Con continued: “I started home milling in 1986 on the Carlow unit. In 2006, I decided to change things around and moved all the sows on to the one site in Tipperary. I built on new accommodation in Roscrea. Now we have a finishing unit in Borris while the sows are all on one unit producing weaners in Tipperary.”
Con operates a farrow to finish system and the 1000 sows are Landrance and Large White breeds. He has been supplying Queallys for the last two years having supplied Rosderra, Kepak and McCarrens in the past.
Galway native Michael Crowe oversees the smooth running of the Roscrea farm on behalf of Con.
“Michael started with us as an apprentice in Borris in 1984 and he has given us loyal service down through the years. We have three other pig men working in Roscrea along with Michael while John Molloy and Larry Furlong have worked for 57 and 30 years respectively with us here in Borris. We also employ a truck driver and transport all of our feed in and out of the mill.
There are turbulent times for the pig sector as everyone involved at the coalface is very well aware. With rising costs and low prices, the frustration at farm level is building and many pig farmers are enduring a financial crisis.
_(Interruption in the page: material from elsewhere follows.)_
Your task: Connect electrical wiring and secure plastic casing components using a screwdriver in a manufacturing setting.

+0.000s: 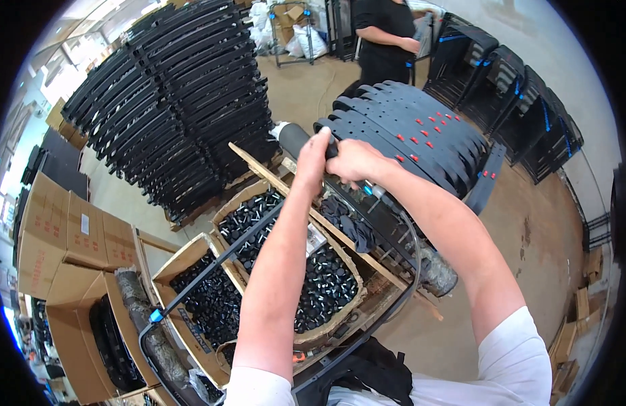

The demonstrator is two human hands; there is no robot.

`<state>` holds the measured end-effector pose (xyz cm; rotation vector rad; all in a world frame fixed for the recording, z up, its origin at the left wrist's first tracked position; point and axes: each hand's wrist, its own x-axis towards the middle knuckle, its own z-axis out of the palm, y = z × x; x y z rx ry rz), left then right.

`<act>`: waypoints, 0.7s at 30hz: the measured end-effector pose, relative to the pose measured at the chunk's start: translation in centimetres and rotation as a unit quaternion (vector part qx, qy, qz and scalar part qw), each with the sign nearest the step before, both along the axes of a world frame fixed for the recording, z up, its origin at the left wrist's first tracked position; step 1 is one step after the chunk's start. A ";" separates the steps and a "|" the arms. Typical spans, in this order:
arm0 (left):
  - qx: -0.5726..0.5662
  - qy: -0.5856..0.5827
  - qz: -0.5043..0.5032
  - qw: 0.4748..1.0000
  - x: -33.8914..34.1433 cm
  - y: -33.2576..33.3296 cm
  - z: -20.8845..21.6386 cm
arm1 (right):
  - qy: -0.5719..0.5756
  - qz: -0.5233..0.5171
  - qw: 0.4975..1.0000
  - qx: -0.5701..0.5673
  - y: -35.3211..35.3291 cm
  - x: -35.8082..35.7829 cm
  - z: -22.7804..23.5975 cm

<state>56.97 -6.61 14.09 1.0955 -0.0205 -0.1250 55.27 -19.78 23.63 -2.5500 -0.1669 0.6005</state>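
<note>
Ahead of me my left hand [314,157] and my right hand [353,161] come together, both with fingers closed. Between them shows a small black part [332,147], mostly covered by the fingers. A dark padded cylinder [294,138] lies against my left hand's far side. Below my right hand is a blue fitting [371,189], from which a grey air hose [417,237] runs down toward me. What my right hand grips is largely hidden. A black metal tube frame [215,265] with a blue clip passes by my left forearm.
Cardboard bins of black-headed screws [330,287] and black caps [208,298] sit beneath my left arm. A dark cloth [350,220] lies beside them. Tall stacked black frames [171,101], curved grey panels with red pieces [411,128] and a person in black [384,40] stand beyond.
</note>
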 end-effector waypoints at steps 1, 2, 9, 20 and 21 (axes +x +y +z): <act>0.036 -0.012 0.025 0.999 1.3 0.9 -0.1 | -0.006 0.011 1.000 -0.004 0.7 1.2 -0.2; 0.017 -0.007 0.045 0.999 2.1 1.3 -0.5 | -0.012 0.022 1.000 -0.008 1.3 2.2 -0.3; 0.013 0.011 0.070 0.997 5.4 2.3 -2.5 | 0.007 0.044 0.999 -0.027 2.7 6.7 -2.7; 0.016 0.024 0.106 0.994 5.7 1.8 -3.9 | 0.017 0.074 0.996 -0.047 2.6 7.9 -3.9; 0.025 0.010 0.103 0.994 5.7 2.1 -4.2 | 0.022 0.082 0.995 -0.056 2.7 7.9 -4.1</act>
Irish farmers, like Con, are proud to provide consumers with food produced in an environmentally sustainable way, to the highest quality, safety and animal welfare standards, and with the best traceability in the world.
However primary producers, as the key providers of food, are not getting fair play in the food supply chain.
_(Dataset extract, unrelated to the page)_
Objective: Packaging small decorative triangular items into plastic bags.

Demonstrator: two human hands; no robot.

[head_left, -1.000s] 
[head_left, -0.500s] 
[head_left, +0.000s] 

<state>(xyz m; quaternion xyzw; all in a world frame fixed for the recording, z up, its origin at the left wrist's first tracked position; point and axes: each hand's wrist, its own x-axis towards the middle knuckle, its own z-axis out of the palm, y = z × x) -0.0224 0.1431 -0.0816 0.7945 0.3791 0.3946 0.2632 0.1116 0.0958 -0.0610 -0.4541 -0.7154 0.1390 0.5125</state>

Con is the Carlow representative on the IFA’s Pig Committee and he shares the concerns of his fellow farmers.
Securing a fair return for farmers from the marketplace is one of the IFA’s key priorities.
“Unfortunately, times are tough as the pig price is poor and price of feed expensive. Hopefully things will improve next year,” he said.
An in-depth knowledge of pig nutrition has enabled Con to provide high performance feeds and this has resulted in excellent sow productivity. His feeds are designed to meet the needs of pigs and the quality of is his feeds is one of the main reasons why Con has been able to keep his head above water in these difficult times.
“The secrets of our success and the reasons we have been able to stay in business are the health of our pigs and the quality of our home-made feed. From start to finish, all pigs up along the way, are fed with our own feed. Health and feed are the two main things we have going in our favour.”
Despite the varying challenges that must be negotiated on a regular basis, pig farming is a labour of love for Con and he takes great pride in what he does.
“I do enjoy it and I like home milling and making good feed and good ration,” he concluded.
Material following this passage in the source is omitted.